Why use a CloudFront Function for IP gating instead of AWS WAF?

WAF starts at around $5/month even before you count request charges — for a staging environment that sits idle most of the time, that cost adds up fast. A CloudFront Function runs at the edge, costs nothing for the first 10 million requests per month, and plugs into SST's `edge.viewerRequest.injection` without any extra infrastructure. The tradeoff is that CloudFront Functions only support ES 5.1-compatible JavaScript, so you have to write `var`, `indexOf`, and named functions instead of modern arrow syntax. For a short IP allowlist check, that constraint is trivial.

How do you test Stripe and RevenueCat webhooks against staging when IP gating is on?

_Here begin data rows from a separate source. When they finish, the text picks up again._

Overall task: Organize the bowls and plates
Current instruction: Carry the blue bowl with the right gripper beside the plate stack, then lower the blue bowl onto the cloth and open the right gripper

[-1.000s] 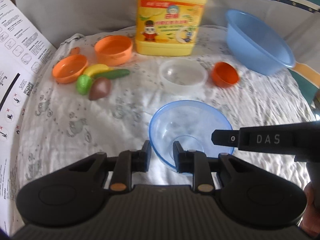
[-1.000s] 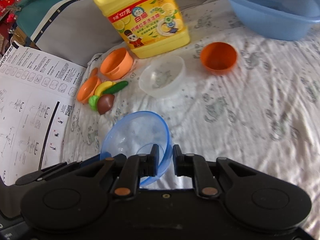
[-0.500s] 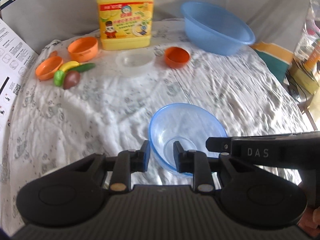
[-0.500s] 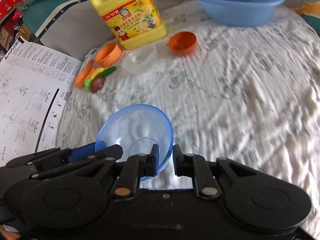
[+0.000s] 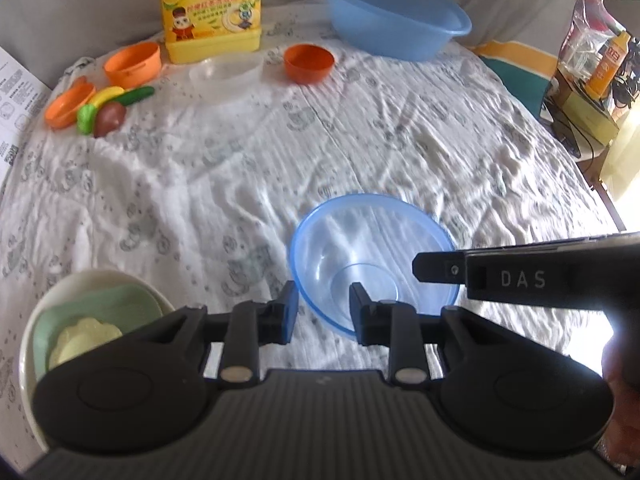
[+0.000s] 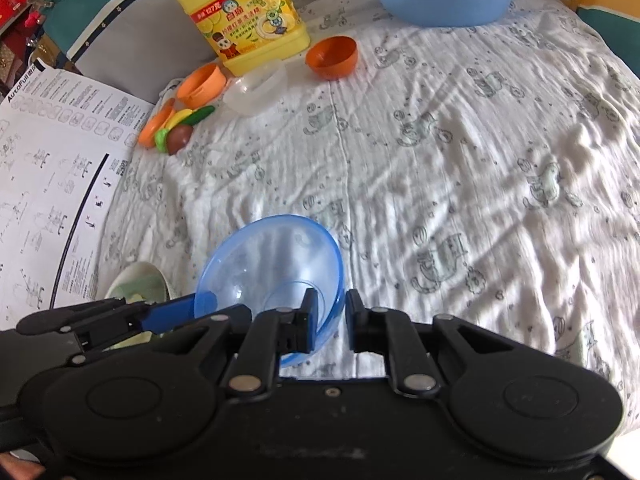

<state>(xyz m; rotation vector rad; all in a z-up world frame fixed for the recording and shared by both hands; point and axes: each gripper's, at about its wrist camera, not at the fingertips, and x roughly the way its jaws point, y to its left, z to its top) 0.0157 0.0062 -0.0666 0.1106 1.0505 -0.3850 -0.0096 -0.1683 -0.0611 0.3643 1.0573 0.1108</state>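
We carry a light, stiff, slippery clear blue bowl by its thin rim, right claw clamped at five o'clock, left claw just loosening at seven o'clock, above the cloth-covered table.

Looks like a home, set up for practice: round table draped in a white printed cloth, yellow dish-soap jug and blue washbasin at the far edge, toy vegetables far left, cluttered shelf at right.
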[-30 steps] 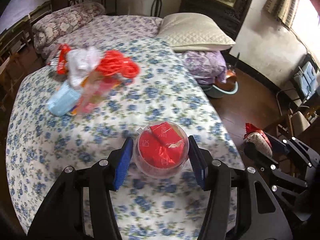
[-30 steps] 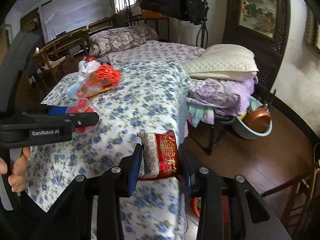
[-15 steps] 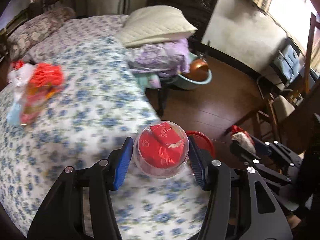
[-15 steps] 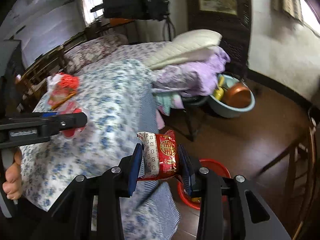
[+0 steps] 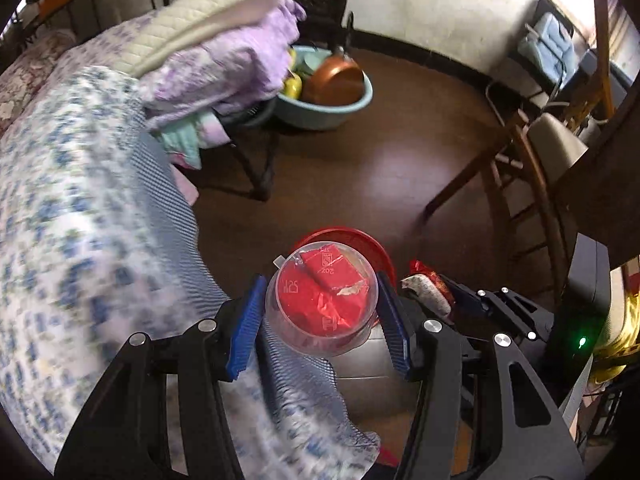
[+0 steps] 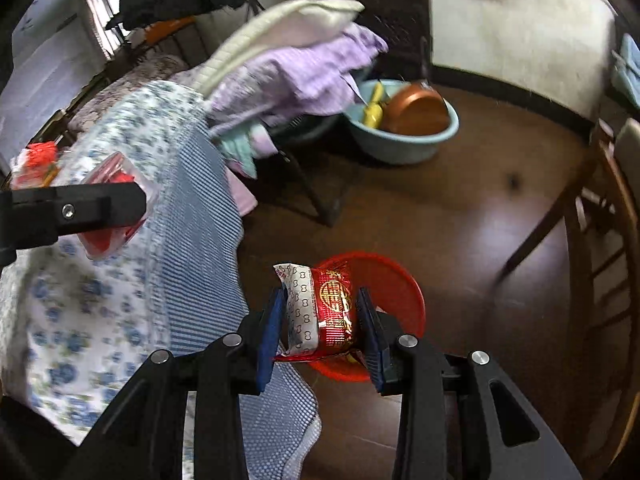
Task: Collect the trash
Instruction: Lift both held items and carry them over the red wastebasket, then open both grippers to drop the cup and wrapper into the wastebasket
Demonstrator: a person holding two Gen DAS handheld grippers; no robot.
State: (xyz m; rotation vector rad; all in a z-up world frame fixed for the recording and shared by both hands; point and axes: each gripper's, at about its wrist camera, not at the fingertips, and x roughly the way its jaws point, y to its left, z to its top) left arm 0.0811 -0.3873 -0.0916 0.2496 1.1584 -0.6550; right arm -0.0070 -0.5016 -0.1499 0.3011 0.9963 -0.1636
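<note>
Partly hidden: red bin [image 6: 394, 280] behind both loads, contents unseen | left gripper [image 5: 320, 320] pinches clear cup [image 5: 322, 304] holding red wrappers [image 5: 320, 296] | right gripper [image 6: 322, 320] pinches snack packet [image 6: 320, 308] above bin | bedspread [image 5: 80, 240] blurred

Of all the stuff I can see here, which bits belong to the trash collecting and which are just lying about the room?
Part of the job:
- clear cup with red wrappers, in the left gripper
- snack packet, in the right gripper
- red bin on the floor
- trash pile on the bed

Just lying about:
- pillow
- purple bedding
- blue basin holding a copper pot
- wooden chair
</note>
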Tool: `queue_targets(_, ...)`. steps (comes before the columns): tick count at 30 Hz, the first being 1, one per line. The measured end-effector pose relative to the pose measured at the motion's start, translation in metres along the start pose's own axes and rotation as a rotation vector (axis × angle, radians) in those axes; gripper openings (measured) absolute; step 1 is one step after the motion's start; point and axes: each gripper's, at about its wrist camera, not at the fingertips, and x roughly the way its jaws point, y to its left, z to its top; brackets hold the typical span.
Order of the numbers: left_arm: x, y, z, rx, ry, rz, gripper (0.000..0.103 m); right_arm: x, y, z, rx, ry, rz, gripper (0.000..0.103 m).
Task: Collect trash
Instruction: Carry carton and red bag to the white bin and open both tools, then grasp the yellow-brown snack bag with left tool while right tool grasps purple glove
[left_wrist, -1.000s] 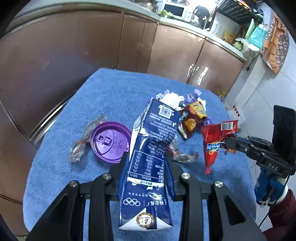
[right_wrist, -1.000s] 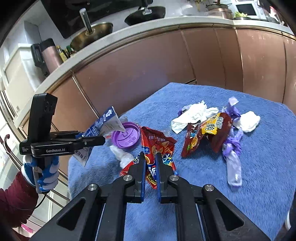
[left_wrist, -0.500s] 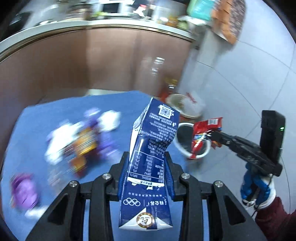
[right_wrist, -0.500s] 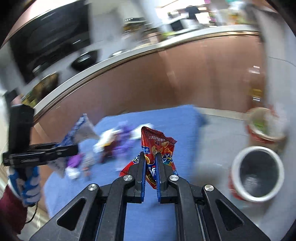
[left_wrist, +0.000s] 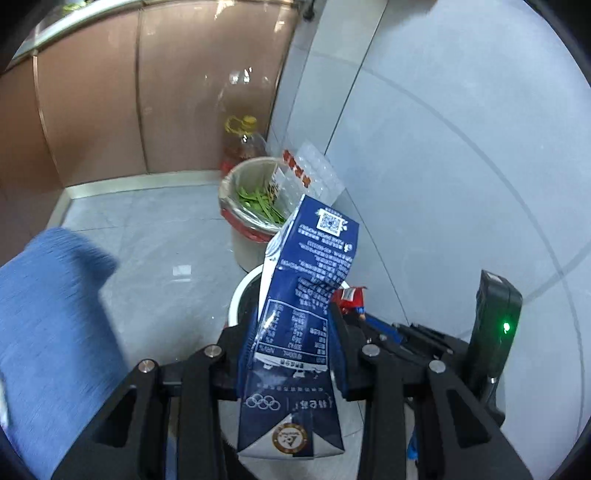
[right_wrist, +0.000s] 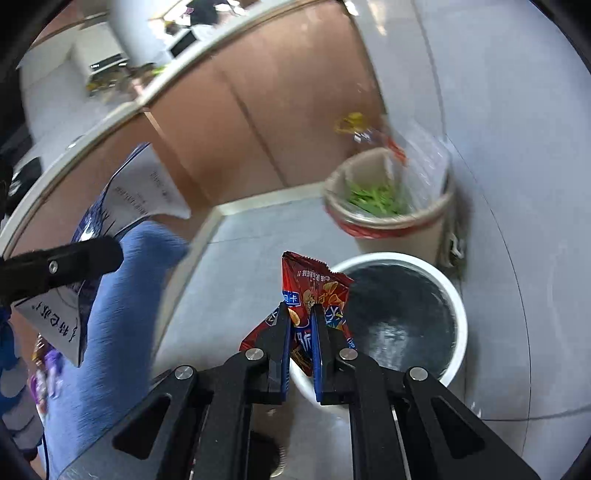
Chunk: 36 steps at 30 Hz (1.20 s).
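The left gripper (left_wrist: 293, 347) fingers clamp a flattened blue milk carton (left_wrist: 306, 314); the right gripper (right_wrist: 300, 332) fingers pinch a red snack wrapper (right_wrist: 314, 299). Both hang at the near rim of the white bin (right_wrist: 458, 306), its dark mouth open beyond, with bare floor between it and the blue tablecloth (right_wrist: 110, 314).

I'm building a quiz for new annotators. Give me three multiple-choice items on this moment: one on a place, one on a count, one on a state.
1. Where is the red crinkled snack wrapper?
A. on the blue cloth
B. at the near rim of the white round bin
C. inside the beige bin

2. How many bins stand on the floor?
A. one
B. two
C. three

3. What state is the left gripper in?
A. open, empty
B. shut on the dark blue flattened milk carton
C. shut on a purple lid

Answers: B, the right gripper holds the wrapper there; B, the white bin and the beige lined bin holding green scraps; B, its fingers clamp the carton's sides.
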Motion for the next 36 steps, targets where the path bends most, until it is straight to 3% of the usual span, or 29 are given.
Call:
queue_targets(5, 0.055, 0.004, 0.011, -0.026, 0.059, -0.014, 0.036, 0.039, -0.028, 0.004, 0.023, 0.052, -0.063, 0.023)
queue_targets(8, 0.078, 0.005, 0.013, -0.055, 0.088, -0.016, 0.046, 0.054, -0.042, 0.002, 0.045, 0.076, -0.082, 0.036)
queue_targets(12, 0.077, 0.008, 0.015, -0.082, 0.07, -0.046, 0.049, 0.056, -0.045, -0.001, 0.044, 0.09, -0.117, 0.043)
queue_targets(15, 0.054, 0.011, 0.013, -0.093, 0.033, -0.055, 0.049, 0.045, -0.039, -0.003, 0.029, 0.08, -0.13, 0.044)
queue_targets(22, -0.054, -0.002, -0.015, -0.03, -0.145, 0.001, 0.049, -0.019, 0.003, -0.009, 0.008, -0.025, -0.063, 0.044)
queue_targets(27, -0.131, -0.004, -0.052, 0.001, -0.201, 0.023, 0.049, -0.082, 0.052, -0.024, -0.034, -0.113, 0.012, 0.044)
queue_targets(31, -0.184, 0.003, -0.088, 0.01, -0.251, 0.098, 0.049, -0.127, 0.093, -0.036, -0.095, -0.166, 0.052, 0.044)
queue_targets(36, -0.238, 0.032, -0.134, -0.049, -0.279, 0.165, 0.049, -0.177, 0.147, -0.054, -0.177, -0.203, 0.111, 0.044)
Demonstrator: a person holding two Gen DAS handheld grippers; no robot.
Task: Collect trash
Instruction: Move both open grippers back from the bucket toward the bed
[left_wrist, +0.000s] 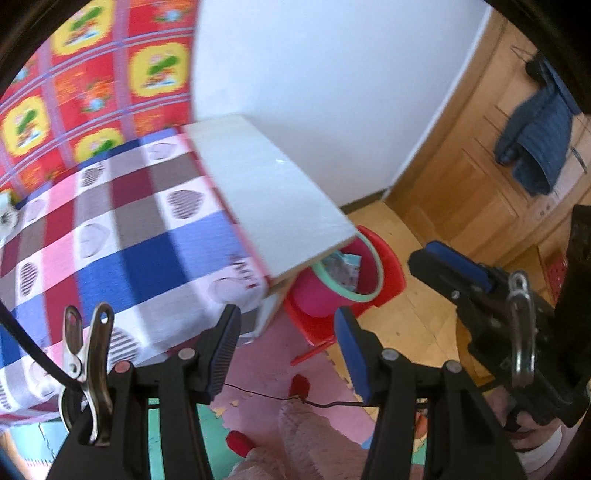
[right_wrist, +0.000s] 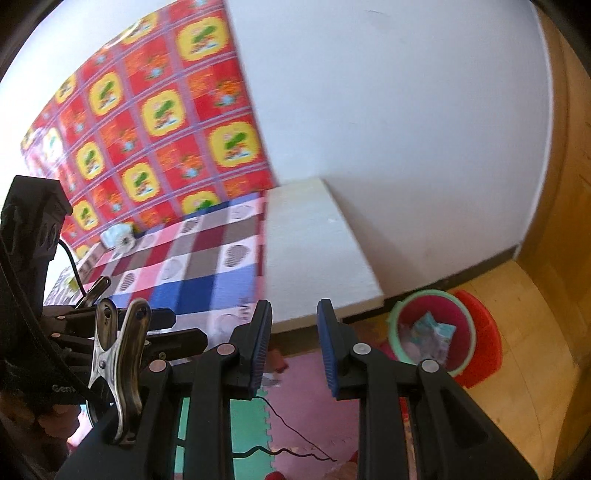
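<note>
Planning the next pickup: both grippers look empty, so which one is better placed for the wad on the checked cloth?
Probably left: the left gripper hangs over the cloth, open and empty; the wad lies farther from the right gripper.

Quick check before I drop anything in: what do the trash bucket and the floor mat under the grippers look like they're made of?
Trash bucket: looks like moulded plastic, pink walls with a mint-green rim, smooth and slightly glossy; wrappers already lie inside. Floor mat: probably soft foam tiles, matte pink and green, going by the jigsaw-tooth seams between pieces. Blur leaves finer texture unclear.
</note>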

We bypass the IP check for specific paths — `/api/stripe/webhook` and `/api/revenuecat/webhook` — inside the CloudFront Function itself. The bypass is checked before the IP comparison, so Stripe's servers can always reach the endpoint. The webhook handlers themselves verify the request signature, so an attacker who guesses the bypass path still can't forge a valid event. It's a two-lock model: IP gating for the front door, signature verification for the room.

Why does the SST transform use `$resolve` when adding the auth cache behavior?

SST's Nextjs component generates CloudFront configuration as Pulumi `Input` types, which are promises that resolve during deployment. You can't spread or merge them directly. `$resolve` unwraps those inputs so you can access their values, then re-wrap the result. Without it, the new cache behavior loses the `targetOriginId` and `functionAssociations` from the default behavior — which means the auth route suddenly has no origin to talk to and no IP check running on it.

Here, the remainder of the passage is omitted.